Forty-three business school students learned the true meaning of real-world experience over the past 13 weeks, as they conducted marketing for the National Geospatial-Intelligence Agency.
Two sections of BADM 120 received a budget of $2,500 to bolster the image of the government group that is involved with performing post-Sept. 11 intelligence work to counter terrorism. Groups specializing in research, advertising, Web site development and campaign presentation submitted marketing proposals to the agency for approval, and the final product will be presented to senior-level NGA representatives over the coming weeks.
“They threw us all into this,” said sophomore Lauren Rurak, head of public relations for the project. “We went into this very blindly. I didn’t even know what PR was.”
Rurak was among many students who were forced to initiate their own research into marketing strategies and create tangible results. She worked with six team members to produce a media kit filled with brochures and DVDs promoting the NGA.
“A lot of media kits that go out in the real world are boring,” Rurak said. “We had to make something exciting that no one cares about.”
Sophomore Katie Mussolino, who served as agency coordinator, monitored the progress of each group to make sure they were on task.
“I got hands-on experience in all of the departments,” Mussolino said. “It was very eye-opening.”
Mussolino was involved in making sure all aspects of the project were approved by the NGA. Due to the high level of confidentiality surrounding the agency, EdVenture Partners, a California marketing company, served as a liaison between GW students and the NGA.
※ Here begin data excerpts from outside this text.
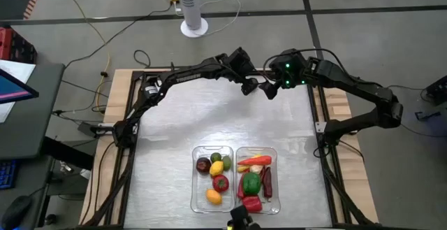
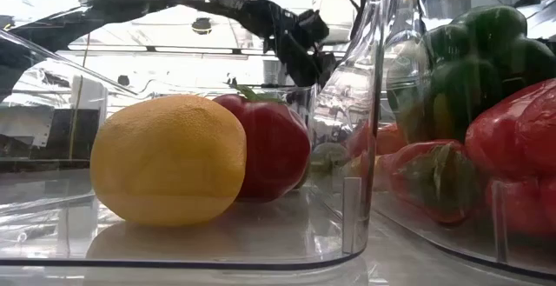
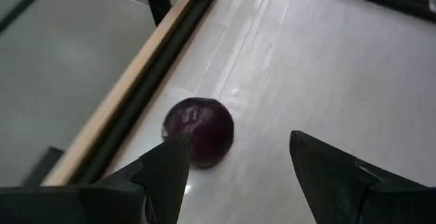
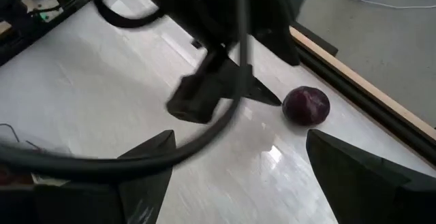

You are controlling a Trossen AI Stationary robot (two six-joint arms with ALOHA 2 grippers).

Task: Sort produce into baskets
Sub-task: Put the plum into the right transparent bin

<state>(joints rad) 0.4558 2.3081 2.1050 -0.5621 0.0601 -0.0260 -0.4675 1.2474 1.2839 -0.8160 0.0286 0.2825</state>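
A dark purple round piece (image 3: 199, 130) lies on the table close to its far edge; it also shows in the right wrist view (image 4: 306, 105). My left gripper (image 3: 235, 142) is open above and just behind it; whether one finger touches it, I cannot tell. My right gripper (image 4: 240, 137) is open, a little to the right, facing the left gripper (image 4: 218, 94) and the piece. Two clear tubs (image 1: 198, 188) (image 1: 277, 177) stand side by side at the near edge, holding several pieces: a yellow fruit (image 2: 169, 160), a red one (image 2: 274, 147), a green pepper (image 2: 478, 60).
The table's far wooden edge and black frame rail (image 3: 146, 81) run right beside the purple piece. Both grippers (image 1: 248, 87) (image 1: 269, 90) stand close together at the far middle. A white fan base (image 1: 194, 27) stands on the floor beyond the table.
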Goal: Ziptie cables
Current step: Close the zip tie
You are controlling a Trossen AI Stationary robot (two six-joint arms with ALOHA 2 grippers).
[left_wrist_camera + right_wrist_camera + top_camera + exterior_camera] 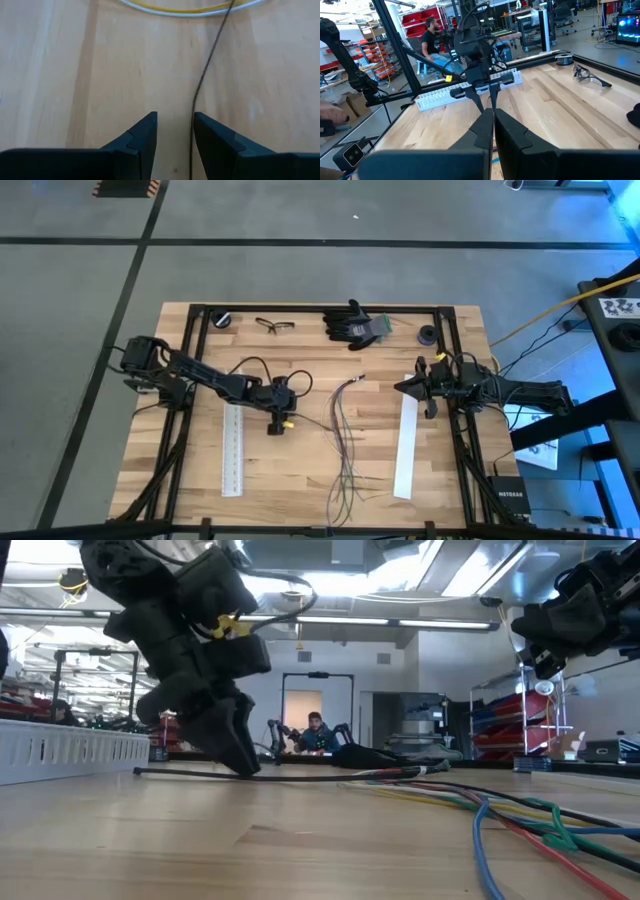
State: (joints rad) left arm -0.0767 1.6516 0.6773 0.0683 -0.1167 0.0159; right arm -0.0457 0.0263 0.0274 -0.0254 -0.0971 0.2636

As part of the project, team members also sponsored “Mapping Your Future,” an event held last week to recruit potential interns and employees for intelligence careers within the government group.
The career fair featured a scavenger hunt around the city and trivia games that awarded winners with raffle tickets to win an iPOD Shuffle and Xbox game system.
Even as the end of the semester approaches, class members are still putting the finishing touches on their projects for a final presentation to the NGA. Rurak said that she has gained invaluable experience, and her work has even impressed several internship coordinators.
“They were totally blown away by my experience,” Rurak said.
In addition to providing students with skills, the hands-on environment allowed some of them to narrow down potential career paths.
“I realized that this is something I really like to do,” Rurak said. “This is where I belong.”